Tonic pupils result from damage to the intraorbital ciliary ganglion or short ciliary nerves from any etiology, including focal infectious (herpes zoster, syphilis) or noninfectious (giant cell arteritis) inflammation, malignant infiltration, paraneoplastic processes, and trauma. Tonic pupils may also be seen as a component of a systemic autonomic neuropathy (see Chapter 77) (Bremner and Smith, 2006; Yamashita et al., 2010), Guillain-Barré syndrome or its Miller Fisher variant, and botulism. Perhaps the most common and most easily recognizable tonic pupil is the benign Holmes-Adie pupil, which often presents with acute painless enlargement of the pupil and may be accompanied by complaints of photophobia and blurred near vision due to involvement of fibers serving the ciliary body for lens accommodation. In 80% of patients, the condition is unilateral. It is most common in healthy young women and is thought to be due to a viral ciliary ganglionitis. Additional examination findings may include decreased deep tendon reflexes and decreased corneal sensation. The affected pupil tends to become smaller over time and may even eventually become smaller than the unaffected pupil. Ross syndrome is the triad of tonic pupils, hyporeflexia, and segmental anhidrosis (Ross, 1958). It is unclear whether this syndrome is a variant of the Holmes-Adie syndrome or a mechanistically distinct disorder, but impaired thermoregulation is the distinguishing element (Nolano et al., 2006; Shin et al., 2000). Harlequin syndrome, failure of facial flushing to thermal or emotional stress, may also occur with tonic pupils and hyporeflexia, although Horner syndrome is more common (Bremner and Smith, 2008).
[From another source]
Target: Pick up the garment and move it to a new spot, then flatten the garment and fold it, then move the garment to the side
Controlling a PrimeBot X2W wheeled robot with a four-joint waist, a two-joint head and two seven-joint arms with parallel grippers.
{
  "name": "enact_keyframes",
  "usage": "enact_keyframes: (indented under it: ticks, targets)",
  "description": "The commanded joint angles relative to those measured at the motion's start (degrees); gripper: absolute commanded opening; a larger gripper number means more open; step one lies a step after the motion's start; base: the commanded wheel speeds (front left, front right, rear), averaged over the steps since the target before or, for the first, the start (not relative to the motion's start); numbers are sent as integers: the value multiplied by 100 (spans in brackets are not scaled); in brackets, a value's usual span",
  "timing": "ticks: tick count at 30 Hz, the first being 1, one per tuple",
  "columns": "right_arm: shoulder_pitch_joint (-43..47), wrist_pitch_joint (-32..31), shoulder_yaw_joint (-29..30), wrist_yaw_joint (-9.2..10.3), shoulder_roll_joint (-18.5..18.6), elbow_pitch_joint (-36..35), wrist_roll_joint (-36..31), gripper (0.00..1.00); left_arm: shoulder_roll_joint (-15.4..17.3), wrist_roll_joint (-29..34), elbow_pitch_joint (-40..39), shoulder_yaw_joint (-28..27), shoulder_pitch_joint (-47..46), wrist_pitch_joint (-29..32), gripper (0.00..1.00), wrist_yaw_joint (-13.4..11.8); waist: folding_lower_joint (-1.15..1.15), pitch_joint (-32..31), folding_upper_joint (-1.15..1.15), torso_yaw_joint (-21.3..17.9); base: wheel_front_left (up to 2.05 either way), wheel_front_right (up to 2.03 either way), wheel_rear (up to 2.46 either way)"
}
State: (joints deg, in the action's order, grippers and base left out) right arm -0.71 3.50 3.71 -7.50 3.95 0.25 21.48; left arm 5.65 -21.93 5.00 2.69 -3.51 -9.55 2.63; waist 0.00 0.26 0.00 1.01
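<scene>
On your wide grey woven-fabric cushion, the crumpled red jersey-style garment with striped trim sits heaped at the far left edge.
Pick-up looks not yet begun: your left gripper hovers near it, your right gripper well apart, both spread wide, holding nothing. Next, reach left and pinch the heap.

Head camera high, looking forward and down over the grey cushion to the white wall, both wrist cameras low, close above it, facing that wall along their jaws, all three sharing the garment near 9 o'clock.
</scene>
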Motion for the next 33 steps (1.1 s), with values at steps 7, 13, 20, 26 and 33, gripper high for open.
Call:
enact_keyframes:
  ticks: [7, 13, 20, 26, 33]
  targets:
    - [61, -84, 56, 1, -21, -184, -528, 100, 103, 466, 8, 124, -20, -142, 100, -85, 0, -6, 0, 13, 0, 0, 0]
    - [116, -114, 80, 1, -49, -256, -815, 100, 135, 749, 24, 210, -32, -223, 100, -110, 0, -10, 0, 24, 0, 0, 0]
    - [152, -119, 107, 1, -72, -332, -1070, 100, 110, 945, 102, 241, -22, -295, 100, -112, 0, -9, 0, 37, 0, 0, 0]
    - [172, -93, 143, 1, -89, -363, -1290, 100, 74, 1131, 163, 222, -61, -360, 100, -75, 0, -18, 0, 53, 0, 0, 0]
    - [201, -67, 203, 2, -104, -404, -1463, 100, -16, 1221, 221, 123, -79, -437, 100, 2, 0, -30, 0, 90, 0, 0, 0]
Preganglionic Parasympathetic Dysfunction—Oculomotor Palsy
Pupillary enlargement from oculomotor palsy may be accompanied by ocular motor deficits due to impairment of the oculomotor-innervated medial, inferior, and superior rectus and inferior oblique muscles, and by ptosis due to involvement of the levator superioris muscle. Isolated pupillary involvement may occur as an early sign of neurovascular compression by a posterior communicating artery aneurysm because the pupillary fibers are located superficially on the superomedial surface of the nerve. It may also be a sign of herniation of the temporal lobe uncus from increased intracranial pressure, known as Hutchinson pupil (Ropper, 1990). A fixed and dilated Hutchinson pupil on initial presentation of head trauma, stroke, or intracranial mass lesion is associated with 75% mortality (Clusmann et al., 2001). Although dilute pilocarpine (0.1%) does not typically result in constriction of the pupil in this situation, it should constrict after administration of 1% pilocarpine (see Table 16.1). This may help in differentiating isolated pupillary enlargement from an oculomotor palsy from pharmacological pupillary enlargement, because the pharmacological pupil should not constrict. See Chapter 70 for a complete discussion of oculomotor nerve anatomy and clinical lesions; Fig. 70.2 shows an example of oculomotor palsy.